A nossa infância...

Para quem não sabe, o Tamagotchi é o brinquedo típico da infância da geração que nasceu entre 1985 e 1990. No início o conceito parecia genial, ora ali estava um animal de estimação que não iria dar trabalho nenhum aos pais. Sim, o principal problema dos cães e gatos como animais de estimação para crianças é que as crianças ficam com o lado divertido (brincar com eles e dar-lhes carinho) e os pais com o lado aborrecido (passeá-los, limpá-los, alimentá-los...). Com o Tamagotchi tudo isso iria mudar, a única coisa que os pais tinham de fazer era desembolsar 5000$ e as crianças ficariam felizes e os pais teriam tempo livre.
Lembro-me que fiquei baralhado na primeira vez que ouvi falar neste brinquedo, nessa altura ele tinha apenas chegado ao Japão. Foi-me dito que era preciso alimentá-lo, lavá-lo e dar-lhe vacinas. Na minha mente de 9 anos imaginei-me a enfiar carcaças e vegetais para dentro de uma máquina ou a passar a dita por baixo do chuveiro. E aquilo ficou na minha cabeça por mais de um ano, até que o dito "bicho" chegou finalmente a Portugal. Nessa altura fez-se luz na minha cabeça "Ah! Eu para o alimentar só tenho de carregar nos botões!". E pronto, chegou então o dia de que falava há pouco e no qual eu fui comprar este brinquedo.
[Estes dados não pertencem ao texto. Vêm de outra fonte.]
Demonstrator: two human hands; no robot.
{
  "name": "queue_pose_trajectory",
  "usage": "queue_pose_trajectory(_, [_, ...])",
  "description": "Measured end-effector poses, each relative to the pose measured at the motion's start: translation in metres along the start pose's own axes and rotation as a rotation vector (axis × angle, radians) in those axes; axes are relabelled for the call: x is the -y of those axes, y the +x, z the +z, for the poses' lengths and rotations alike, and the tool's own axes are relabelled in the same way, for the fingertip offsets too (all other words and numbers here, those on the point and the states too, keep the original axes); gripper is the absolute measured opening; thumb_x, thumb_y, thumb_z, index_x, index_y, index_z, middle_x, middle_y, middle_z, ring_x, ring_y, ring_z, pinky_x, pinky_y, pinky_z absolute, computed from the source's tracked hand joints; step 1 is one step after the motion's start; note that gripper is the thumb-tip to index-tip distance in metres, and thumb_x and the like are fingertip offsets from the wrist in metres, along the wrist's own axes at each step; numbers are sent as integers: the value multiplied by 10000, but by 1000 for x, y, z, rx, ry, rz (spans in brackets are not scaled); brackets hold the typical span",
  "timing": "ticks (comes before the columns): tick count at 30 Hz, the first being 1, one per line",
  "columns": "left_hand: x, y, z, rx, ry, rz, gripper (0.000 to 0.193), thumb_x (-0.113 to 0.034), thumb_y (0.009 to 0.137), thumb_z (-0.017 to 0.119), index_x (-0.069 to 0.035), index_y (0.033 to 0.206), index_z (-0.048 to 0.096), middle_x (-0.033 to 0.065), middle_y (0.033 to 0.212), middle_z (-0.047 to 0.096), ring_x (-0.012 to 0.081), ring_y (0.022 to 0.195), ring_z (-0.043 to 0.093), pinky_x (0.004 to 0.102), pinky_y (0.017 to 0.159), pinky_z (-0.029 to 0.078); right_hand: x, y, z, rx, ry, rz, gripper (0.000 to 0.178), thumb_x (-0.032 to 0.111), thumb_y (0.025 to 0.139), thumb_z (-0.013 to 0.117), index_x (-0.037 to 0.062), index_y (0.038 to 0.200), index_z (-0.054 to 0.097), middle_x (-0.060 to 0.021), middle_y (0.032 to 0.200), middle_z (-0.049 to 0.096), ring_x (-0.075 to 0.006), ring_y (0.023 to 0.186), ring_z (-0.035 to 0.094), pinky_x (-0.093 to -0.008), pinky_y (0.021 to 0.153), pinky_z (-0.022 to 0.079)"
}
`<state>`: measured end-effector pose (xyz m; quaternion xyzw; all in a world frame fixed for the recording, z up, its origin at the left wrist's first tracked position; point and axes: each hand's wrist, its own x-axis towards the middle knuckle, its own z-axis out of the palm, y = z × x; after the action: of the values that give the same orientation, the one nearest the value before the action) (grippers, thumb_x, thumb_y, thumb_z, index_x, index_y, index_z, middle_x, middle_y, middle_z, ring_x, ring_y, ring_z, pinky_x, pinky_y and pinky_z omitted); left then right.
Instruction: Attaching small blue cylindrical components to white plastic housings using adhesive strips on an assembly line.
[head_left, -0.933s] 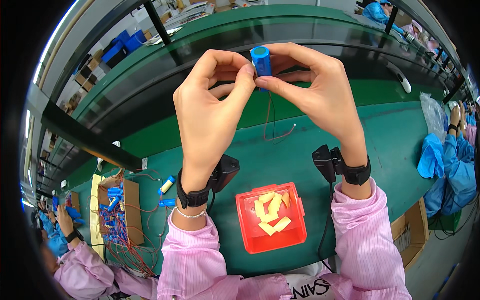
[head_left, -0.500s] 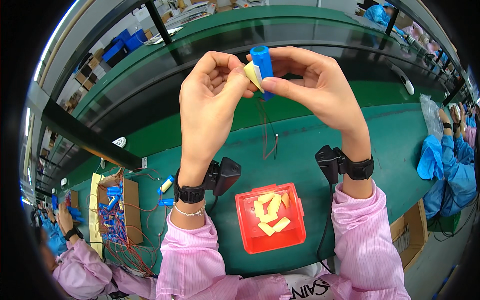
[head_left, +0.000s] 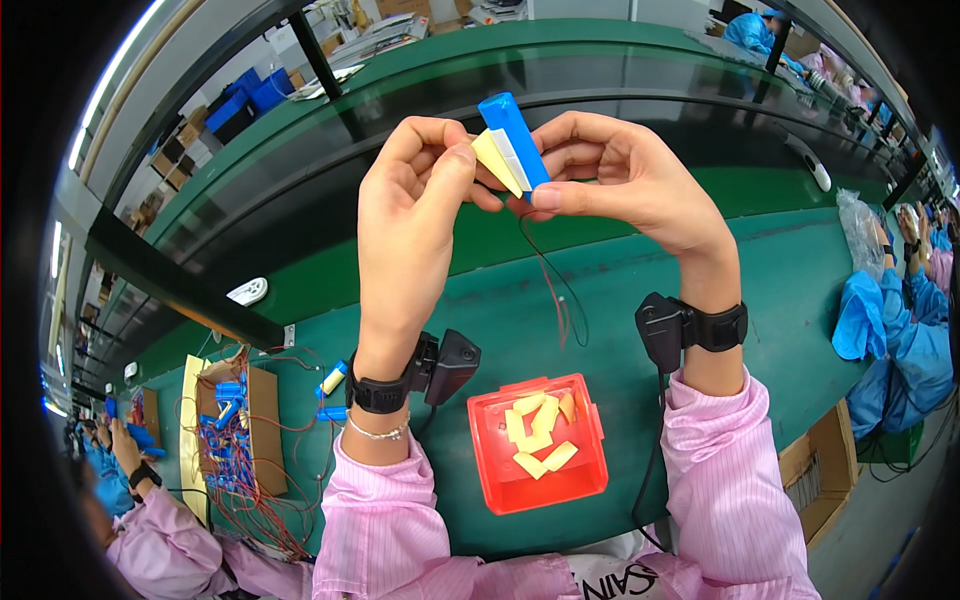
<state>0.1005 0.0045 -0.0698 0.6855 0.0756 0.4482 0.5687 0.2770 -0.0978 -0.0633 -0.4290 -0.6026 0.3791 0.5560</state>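
My right hand (head_left: 620, 180) holds a blue cylindrical battery cell (head_left: 513, 130) up in front of me, tilted, with thin red and black wires (head_left: 556, 290) hanging from it. My left hand (head_left: 410, 210) pinches a pale yellow strip (head_left: 494, 158) that lies against the cell's side, next to a white band. Both wrists carry black strapped devices. Below the hands, a red tray (head_left: 490, 460) on the green table holds several more yellow strips (head_left: 535, 440).
A cardboard box (head_left: 262, 420) of blue cells with red wires sits at the left; two loose cells (head_left: 333, 380) lie beside it. Other people in pink and blue sleeves work at the lower left and far right. A dark shelf rail crosses behind.
The cell has tilted so its side shows. The yellow strip, hidden at first, now lies along the cell under my left fingers. Both hands stayed raised.
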Motion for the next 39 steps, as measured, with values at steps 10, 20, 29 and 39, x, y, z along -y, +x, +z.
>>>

Nos primeiros dias tudo foi um mar de rosas. Ou quase... Aquela bolinha andava ali, feliz no ecrã, eu dava-lhe uns bolinhos, passava-o por água e desligava a luz para ele ir dormir, no entanto havia um problema. Para quem viveu aquela altura deve lembrar-se que para aí 30% destas máquinas eram produzidas na Indonésia. Eu tive o azar de comprar uma que tinha sido lá feita. Eu tinha apenas 10 anos, não fazia qualquer ideia do que era a política, quanto mais o "embargo" português a este país. E pronto, fui gozado até ao dia em que colei um autocolante com o meu nome por cima das palavras "Made in Indonesia". A partir desse dia, sim, fui feliz.
Passados uns 3 dias ele cresceu, tornou-se numa bola maior. Tudo parecia correr bem. Parecia, até à aula de Educação Física em que no final, quando eu me dirigi para o balneário e olhei para a máquina vi que ele tinha feito dois "cócós" e já estava lá no cantinho um símbolo de uma caveira indicando que ele estava doente. Foi aí que começaram as dúvidas. "Então eu abandono-o 50 minutos e este sacana ia-se matando? Eu tenho de estudar, não posso estar sempre a dar-lhe atenção... Ele que não pense que vai ser um Tamagotchi mimado...". E pronto, foi o fim... Ainda assim, limpei-o e dei-lhe a vacina. No dia seguinte ele voltou a evoluir e enquanto todos os outros Tamagotchi tinham, neste estado de evolução, um aspecto saudável, o meu parecia um fumador de 90 anos que havia começado a fumar 3 maços por dia desde os seus 13 anos. Era hediondo e eu comecei lentamente a tentar abandoná-lo.
Com toda esta febre deixou de nos ser permitido andar com os bonecos na hora de almoço e o meu lá ficou, abandonado debaixo do tampo da carteira. Depois de almoço, quando esperava vir dar-lhe carinho, abri o tampo da mesa e... Ele não estava lá, alguém o havia roubado. Fiquei triste, derramei uma lágrima e gritei um sonoro "NÃOOOooo...". Esse foi um dos dias mais tristes da minha vida, o mais triste foi quando descobri que o radar do aeroporto tinha um motor e não se movia apenas com a força do vento. Na noite em que perdi o Tamagotchi dormi mal, mas no dia seguinte acordei e sentia-me um homem novo. Sentia-me livre. Foi aí que percebi "Nunca mais quero ter um animal de estimação...".
P.S. - Ainda hoje tenho algumas dúvidas... Que bicho era aquele? E o que acontecia no final? Alguma vez alguém chegou ao final?